Louboutin Paris France

La soirée s’achève. Au fond de la salle, des cartes de visite changent de main, quelques étudiants en commerce partent à la chasse au stage. Un spectacle de la jeune humoriste Nora Hamzawi conclut les réjouissances. Avec Sex The City, et plus récemment Gossip Girl, les séries télévisées sont devenues une vitrine de rêve pour les marques de mode. Et, dans le même temps, une source d’inspiration pour les modeuses comme pour les girls next door. Si Carry Bradshaw et Serena Van Der Woodsen nous ont relookées à coup de fashion statements, une nouvelle génération de shows télévisés propose un discours a priori plus subtil sur la mode et le vêtement.

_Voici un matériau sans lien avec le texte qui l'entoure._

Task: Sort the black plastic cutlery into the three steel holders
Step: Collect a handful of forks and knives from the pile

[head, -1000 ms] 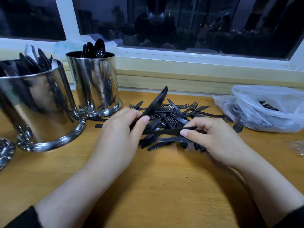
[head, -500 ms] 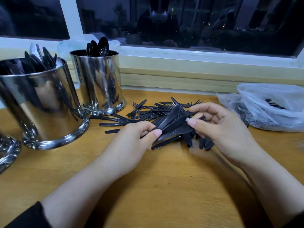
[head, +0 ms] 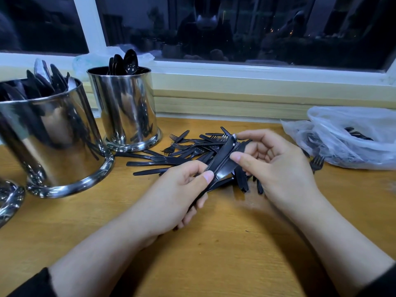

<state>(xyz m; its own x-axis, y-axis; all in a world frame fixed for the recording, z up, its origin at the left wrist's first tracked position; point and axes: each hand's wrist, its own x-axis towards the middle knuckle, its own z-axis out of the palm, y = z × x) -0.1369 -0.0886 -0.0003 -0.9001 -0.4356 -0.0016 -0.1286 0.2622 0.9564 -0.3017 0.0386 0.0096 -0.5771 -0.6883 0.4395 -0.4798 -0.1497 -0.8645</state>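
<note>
Black plastic knives [head: 222, 162] now sit as a bundle in the left hand [head: 182, 196], fingers curled round the handles, blades slanting up toward the window. Half a second ago the right hand [head: 276, 168] was just reaching in; now its thumb and fingers curl round the top of the bundle. It looks like squaring up the stack, so a drop into a holder seems close.

The pile [head: 192, 148] of forks and knives lies mid-table toward the back edge, just behind the hands. The near holder [head: 55, 133], at the left edge, is packed with what look like knives; the spoon holder [head: 126, 108] stands behind it. Only a sliver of the third holder [head: 8, 200] shows at the left edge. A plastic bag [head: 347, 138] with more cutlery sits by the right edge. Nothing blocks the way leftward.
</note>
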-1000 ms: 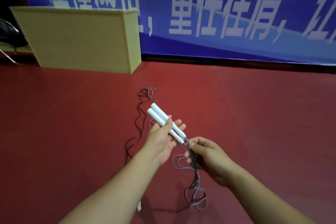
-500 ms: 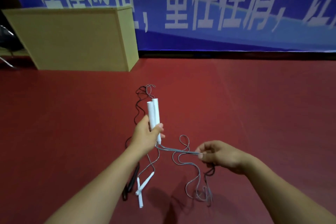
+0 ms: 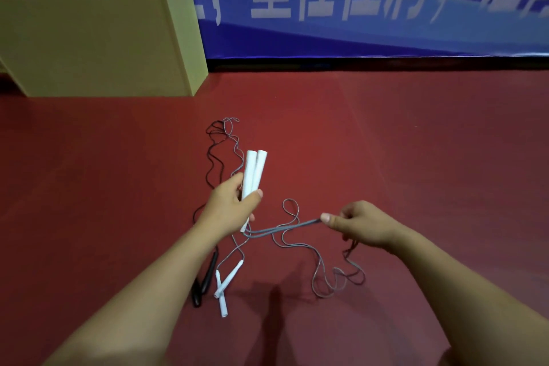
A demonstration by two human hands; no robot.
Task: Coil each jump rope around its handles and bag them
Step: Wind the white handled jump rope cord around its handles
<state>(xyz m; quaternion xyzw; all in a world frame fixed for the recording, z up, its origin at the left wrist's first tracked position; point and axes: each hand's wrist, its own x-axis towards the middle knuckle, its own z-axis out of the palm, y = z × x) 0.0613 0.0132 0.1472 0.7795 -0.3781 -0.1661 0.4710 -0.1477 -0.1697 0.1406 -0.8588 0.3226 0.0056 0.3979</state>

Quand elle traverse la cour, un imperméable ne suffit pas à la protéger des crachats. Plus tard, au collège, c’est Christian Louboutin, le futur roi de l’escarpin, qui fait office de parapluie. Ils se sont rencontrés deuxans auparavant, à la galerie Loplop.

Ce sont peut être eux, également, qui lui ont suggéré, pour rectifier l de femme insensible qu avait donné d en plusieurs occasions depuis le début des évènements, d le licenciement des agents de ses diverses fondations et organisations suspectés d participé à des manifestations. Sa présence était sans doute aussi nécessaire pour mettre un point final à un certain nombre de rumeurs. Les unes laissaient entendre qu avait fui la Syrie pour chercher refuge en Angleterre, son pays natal.

Sans compter que ses demoiselles d’honneur ont adopté elles aussi des ballerines écarlates. Il n’est d’ailleurs pas rare de voir certains couples coordonner les chaussures de Madame aux lacets et chaussettes de Monsieur. Marion, 33 ans, qui se marie cet été, a par exemple l’intention d’accorder ses escarpins bleus au costume et au nud papillon de son futur mari.

Imprégnée de ces préceptes, elle a 14 ans lorsqu’elle trouve un premier job dans un bar à jus de fruits de Santa Barbara. Pour huit dollars de l’heure plus les pourboires , j’étais la reine du monde, se souvient Bella. Je servais des smoothies à mes copains pendant qu’ils s’éclataient sur la plage.

Comme elle est très pauvre, elle se sent libre d’accepter des cadeaux, mais refuse catégoriquement qu’on la paie, de peur d’être confondue avec une prostituée. Videmment, cette façade comme il faut est totalement factice. Alicia est en réalité une jinetera (une cavalière ), l’une de ces nombreuses Cubaines qui se prostituent plus ou moins occasionnellement auprès des touristes occidentaux dans l’espoir d’être entretenue, voire épousée.